Alexandra Stewart as a Polish Holocaust survivor

The comparison is apt. Nina is indeed elegant and lovely to look at, but sadness lurks beneath her smile. Valentin, a gay painter who finds himself in an artistic rut and short of male companionship, can sense this duality. But when he asks Nina about her past in Poland, she clams up.

As they explore Paris, they visit a cafe, watch a silent movie in a theater, and enjoy a meal in a restaurant. They do so against the backdrop of vivid sets that conjure up the canvases of great 19th century painters.

It is clear that Valentin, a sensitive soul with a real artistic temperament, is the apple of her eye.

Stewart and Gillet infuse warmth and vitality into their respective characters and complement each other in convincing performances.

Alexandra Stewart and Andy Gillet

In an imaginary conversation, Gaston, her late husband, urges Nina to open up about her childhood in Poland. She heeds his advice, telling Valentin she is finally ready to talk. “It’s all coming back,” she says, disclosing she lived in a town 100 kilometers of Warsaw.

When she was 12 years old in 1939, she goes on to say, German troops appeared in her town, and soon Jews were confined to a ghetto. In August 1942, following an incident in which a German soldier fatally shot her grandparents, the ghetto was liquidated and its inhabitants transported to the Treblinka extermination camp. Nina was sent to Auschwitz-Birkenau, and a tattoo with the inscription A1434 was branded on her left arm.

Throughout the film, Morder inserts surrealistic elements. In two brief segments, Nina is seen flying, as if she is a figure in a Marc Chagall painting.

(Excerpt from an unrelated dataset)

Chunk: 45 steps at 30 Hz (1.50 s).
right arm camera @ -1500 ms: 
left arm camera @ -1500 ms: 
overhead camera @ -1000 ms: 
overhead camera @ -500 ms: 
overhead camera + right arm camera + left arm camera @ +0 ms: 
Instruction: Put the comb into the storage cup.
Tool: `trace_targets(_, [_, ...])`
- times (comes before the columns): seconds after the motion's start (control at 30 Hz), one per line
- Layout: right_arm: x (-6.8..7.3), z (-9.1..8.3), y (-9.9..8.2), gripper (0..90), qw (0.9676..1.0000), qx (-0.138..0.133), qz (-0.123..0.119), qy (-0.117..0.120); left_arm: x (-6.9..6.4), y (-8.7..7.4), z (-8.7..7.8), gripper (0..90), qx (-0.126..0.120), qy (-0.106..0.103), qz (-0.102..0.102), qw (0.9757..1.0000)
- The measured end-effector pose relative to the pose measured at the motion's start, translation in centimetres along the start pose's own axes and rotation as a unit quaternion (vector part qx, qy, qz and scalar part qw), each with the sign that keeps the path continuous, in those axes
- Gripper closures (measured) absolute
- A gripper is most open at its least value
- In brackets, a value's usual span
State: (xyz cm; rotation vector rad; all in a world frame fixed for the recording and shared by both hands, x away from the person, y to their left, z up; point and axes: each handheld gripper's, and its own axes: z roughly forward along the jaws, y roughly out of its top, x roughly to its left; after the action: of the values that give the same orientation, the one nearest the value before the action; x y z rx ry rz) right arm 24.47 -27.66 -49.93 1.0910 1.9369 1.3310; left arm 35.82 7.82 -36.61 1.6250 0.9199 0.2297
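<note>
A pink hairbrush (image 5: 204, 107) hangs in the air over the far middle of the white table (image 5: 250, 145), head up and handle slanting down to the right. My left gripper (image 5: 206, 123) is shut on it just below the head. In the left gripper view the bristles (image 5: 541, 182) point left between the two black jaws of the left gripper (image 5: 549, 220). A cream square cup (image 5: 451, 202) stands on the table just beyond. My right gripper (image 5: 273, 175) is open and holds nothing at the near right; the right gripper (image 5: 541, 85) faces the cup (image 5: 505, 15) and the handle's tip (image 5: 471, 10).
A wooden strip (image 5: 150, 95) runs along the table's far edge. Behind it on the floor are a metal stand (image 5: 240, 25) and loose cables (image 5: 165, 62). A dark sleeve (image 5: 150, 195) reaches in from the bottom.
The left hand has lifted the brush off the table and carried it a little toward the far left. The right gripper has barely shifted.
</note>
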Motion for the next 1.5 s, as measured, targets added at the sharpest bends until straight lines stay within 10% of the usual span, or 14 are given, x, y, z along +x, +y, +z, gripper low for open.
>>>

Her Holocaust journey ends in the Bergen-Belsen concentration camp in Germany, where hunger runs rampant. “I wonder how I survived,” she says, informing Valentin she was virtually reduced a skeleton and weighed only 37 kilos when she was liberated by the British army on April 15, 1945, the day of her rebirth.

Nina’s story of resilience and survival invigorates Valentin, who belatedly realizes that no challenge, however daunting, is beyond his grasp.